-- Records from a data collection --
========================================================================
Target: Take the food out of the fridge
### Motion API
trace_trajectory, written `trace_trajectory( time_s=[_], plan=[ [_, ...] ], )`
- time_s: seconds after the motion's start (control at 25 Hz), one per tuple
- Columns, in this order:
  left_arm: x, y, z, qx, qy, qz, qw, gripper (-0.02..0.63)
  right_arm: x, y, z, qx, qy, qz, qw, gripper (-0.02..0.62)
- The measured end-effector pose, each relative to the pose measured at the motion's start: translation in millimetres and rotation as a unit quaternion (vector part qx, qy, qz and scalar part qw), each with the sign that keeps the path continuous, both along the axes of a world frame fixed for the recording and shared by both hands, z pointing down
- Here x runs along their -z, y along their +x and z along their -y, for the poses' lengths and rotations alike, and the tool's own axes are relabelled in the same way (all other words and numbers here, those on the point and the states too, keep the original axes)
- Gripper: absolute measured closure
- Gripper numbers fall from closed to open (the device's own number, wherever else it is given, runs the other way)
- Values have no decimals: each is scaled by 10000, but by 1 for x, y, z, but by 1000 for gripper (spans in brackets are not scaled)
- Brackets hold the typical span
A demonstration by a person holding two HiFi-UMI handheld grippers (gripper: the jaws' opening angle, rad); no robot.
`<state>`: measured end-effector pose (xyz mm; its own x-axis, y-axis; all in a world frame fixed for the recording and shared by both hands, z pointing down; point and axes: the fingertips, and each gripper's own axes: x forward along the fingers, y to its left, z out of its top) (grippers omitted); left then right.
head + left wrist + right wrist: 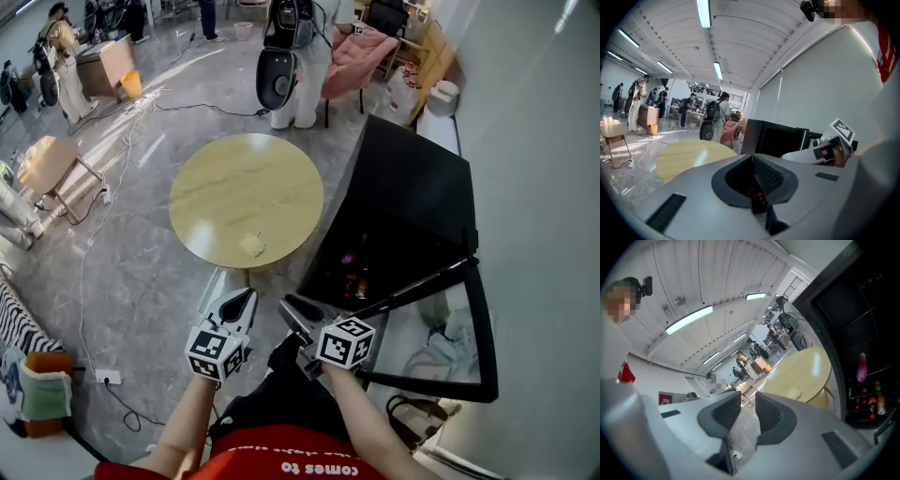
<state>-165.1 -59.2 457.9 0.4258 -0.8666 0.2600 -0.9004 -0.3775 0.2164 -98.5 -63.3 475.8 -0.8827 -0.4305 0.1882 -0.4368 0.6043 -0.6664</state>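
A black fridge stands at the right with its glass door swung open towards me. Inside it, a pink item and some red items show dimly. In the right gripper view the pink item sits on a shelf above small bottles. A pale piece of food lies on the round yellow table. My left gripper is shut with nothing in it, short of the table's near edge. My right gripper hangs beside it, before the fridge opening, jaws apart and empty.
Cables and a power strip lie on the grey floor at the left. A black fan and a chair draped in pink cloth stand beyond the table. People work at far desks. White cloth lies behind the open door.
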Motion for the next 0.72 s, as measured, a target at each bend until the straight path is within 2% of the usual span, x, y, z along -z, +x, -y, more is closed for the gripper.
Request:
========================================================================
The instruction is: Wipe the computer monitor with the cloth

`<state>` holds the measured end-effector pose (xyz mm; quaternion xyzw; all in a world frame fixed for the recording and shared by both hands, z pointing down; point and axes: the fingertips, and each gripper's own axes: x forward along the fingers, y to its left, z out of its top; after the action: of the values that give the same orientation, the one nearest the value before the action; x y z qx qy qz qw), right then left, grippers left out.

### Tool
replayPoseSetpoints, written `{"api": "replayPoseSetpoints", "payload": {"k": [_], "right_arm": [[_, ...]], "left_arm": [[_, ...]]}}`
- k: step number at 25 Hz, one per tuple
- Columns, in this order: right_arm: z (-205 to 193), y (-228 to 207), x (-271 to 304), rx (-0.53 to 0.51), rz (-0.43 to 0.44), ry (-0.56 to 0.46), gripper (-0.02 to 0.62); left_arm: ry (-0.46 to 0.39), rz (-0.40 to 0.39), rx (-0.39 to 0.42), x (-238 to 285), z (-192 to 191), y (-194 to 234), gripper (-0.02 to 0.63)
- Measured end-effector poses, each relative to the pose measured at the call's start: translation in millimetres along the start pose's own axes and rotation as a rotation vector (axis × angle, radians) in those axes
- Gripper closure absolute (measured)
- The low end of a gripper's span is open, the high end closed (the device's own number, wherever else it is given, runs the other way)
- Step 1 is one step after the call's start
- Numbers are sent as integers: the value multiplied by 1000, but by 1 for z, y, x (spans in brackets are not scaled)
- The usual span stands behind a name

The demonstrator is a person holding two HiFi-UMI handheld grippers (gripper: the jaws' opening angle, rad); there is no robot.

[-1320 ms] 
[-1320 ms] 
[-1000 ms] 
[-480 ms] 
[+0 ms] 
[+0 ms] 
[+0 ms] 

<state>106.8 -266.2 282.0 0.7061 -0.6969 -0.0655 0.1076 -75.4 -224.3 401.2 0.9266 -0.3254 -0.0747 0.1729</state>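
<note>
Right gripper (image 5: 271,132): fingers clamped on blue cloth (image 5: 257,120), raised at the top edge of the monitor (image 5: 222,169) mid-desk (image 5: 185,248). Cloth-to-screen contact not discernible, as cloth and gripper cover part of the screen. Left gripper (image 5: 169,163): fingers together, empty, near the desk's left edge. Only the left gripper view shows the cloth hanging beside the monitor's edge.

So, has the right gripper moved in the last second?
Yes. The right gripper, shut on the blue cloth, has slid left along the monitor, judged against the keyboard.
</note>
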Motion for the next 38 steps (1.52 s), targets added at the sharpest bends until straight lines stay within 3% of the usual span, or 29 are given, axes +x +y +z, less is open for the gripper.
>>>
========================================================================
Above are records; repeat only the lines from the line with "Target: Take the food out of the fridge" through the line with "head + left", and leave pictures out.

-- Task result --
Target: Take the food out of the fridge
### Motion API
trace_trajectory, written `trace_trajectory( time_s=[_], plan=[ [_, ...] ], )`
- time_s: seconds after the motion's start (control at 25 Hz), one per tuple
- Columns, in this order:
  left_arm: x, y, z, qx, qy, qz, qw, gripper (-0.02..0.63)
  right_arm: x, y, z, qx, qy, qz, qw, gripper (-0.02..0.62)
- The measured end-effector pose, each relative to the pose measured at the motion's start: translation in millimetres and rotation as a unit quaternion (vector part qx, qy, qz and scalar part qw), each with the sign that keeps the path continuous, both along the axes of a world frame fixed for the recording and shared by both hands, z pointing down
- Here x runs along their -z, y along their +x and z along their -y, for the poses' lengths and rotations alike, and the tool's own axes are relabelled in the same way (all other words and numbers here, those on the point and the states too, keep the original axes)
- Gripper: absolute measured closure
- Gripper numbers fall from closed to open (the device's own number, wherever else it is given, runs the other way)
- Values have no decimals: each is scaled by 10000, but by 1 for x, y, z, but by 1000 for gripper (spans in brackets are not scaled)
- Brackets hold the typical span
A demonstration by a person holding two HiFi-UMI handheld grippers (gripper: the jaws' opening angle, rad); no robot.
`<state>`: measured end-effector pose (xyz mm; its own x-axis, y-axis; all in a world frame fixed for the recording and shared by both hands, z pointing down; point and axes: the fingertips, and each gripper's own axes: x forward along the fingers, y to its left, z out of its top) (grippers omitted); left then right.
head + left wrist + right wrist: 

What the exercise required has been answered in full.